Posted: Tue Aug 05, 2008 13:23 Post subject: DNS redirections on unknown domains via kolmic.com
Hi everyone,
first things first, yes I have googled and googled again.
The following has shown up since a few days; I guess since the upgrade to v24 SP1. Any unknown DNS website gets redirected to what seems a domain grabber site (loading mainly from kolmic.com). It is not limited to just one computer. All three machines show the same symptoms. It happens when the machines get their DNS via DHCP. Manually entering opendns servers solves the issue.
I could eliminate the issue aswell when directly connecting a PC to the DSL modem and doing the pppoe myself. So I am suspecting the dd-wrt. I don't want to accuse anyone, just would like to find the cause of this freaky redirecting behaviour.
Has anyone else experience this?

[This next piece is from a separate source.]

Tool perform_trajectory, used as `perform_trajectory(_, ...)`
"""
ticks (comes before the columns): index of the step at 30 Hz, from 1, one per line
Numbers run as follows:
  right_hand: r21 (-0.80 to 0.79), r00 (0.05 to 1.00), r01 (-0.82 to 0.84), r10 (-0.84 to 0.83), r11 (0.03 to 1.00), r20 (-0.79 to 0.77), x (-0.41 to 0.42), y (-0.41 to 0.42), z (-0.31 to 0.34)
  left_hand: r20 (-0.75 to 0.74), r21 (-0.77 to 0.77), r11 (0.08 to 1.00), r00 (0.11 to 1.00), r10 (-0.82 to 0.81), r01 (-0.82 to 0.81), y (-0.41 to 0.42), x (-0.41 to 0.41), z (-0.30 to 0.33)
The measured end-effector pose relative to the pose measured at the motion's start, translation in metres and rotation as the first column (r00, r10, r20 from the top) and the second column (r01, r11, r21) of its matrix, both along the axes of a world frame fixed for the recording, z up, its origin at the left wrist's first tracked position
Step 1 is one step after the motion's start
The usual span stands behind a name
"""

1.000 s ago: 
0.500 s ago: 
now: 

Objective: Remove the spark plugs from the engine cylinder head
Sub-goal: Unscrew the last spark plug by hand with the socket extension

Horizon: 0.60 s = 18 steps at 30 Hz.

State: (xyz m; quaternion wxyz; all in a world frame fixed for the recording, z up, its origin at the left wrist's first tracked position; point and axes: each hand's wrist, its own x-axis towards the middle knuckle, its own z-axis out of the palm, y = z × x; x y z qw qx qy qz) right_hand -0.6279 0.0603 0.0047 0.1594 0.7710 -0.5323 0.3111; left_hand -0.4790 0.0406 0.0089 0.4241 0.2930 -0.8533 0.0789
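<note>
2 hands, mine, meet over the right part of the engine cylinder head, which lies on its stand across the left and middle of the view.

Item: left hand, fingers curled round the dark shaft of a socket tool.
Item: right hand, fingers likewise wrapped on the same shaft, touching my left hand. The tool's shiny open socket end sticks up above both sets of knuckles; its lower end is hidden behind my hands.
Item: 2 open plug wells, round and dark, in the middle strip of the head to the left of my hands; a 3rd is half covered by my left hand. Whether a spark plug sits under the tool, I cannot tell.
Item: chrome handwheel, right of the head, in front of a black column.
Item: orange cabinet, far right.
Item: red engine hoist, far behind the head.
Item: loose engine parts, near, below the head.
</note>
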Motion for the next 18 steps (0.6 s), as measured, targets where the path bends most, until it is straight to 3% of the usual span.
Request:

Any help is appreciated.
as I wrote in my first post, I have tried with connecting a computer directly to my ISP via PPPoE and this shows then the correct behaviour.
My setup is as follows:
Linksys wrt54gl v1 with DD-WRT 24-SP1 voip
dnsmasq is off since I discovered this wierd redirecting
3 client computers (mac, 2x linux one of which dual boots with windows xp)
Main browser is firefox but IEx shows same result
All operating systems shows the same behaviour which eliminates the infection with a DNS changer or similar.
If I enter, 'wikipedia' in the google address bar, it should do a lookup for this domain and fall back on a google lucky search. This does _not_ happen when behind the router. It now resolves just wikipedia as a domain and loads something from kolmic.com. Addressbar now shows 'http://wikipedia/'.
So I am suspecting DD-WRT as I have eliminated any other possibility.
Cross-graded to dd-wrt v24 sp1 std. Did not help.
Reset to factory defaults. Did not help.
Installed tomato firmware. Did not help.
Did a "thorough" nvram clearing with tomato. This did the trick.
So something was stuck inside the nvram. I have a backup of nvram done with the inital voip version of dd-wrt if someone would like to look at it.
Yes, well you should always do nvram clear when switching or upgrading firmwares. dd-wrt is not responsible for problems arising when you skip this step.
BTW, you can clear nvram in dd-wrt by ssh/telnetting to the device and issuing erase nvram or mtd erase nvram command. Then reboot.
I experienced same problem. As I'm using firefox's adressbar for serching, this is very anoying. Every time I search for one word term, I get redirected to splash screen "iBroadcast".
However solution is simple - do not assign LAN domain on setup screen. This way so called "search domain" is not assigned to network connection of your adapter.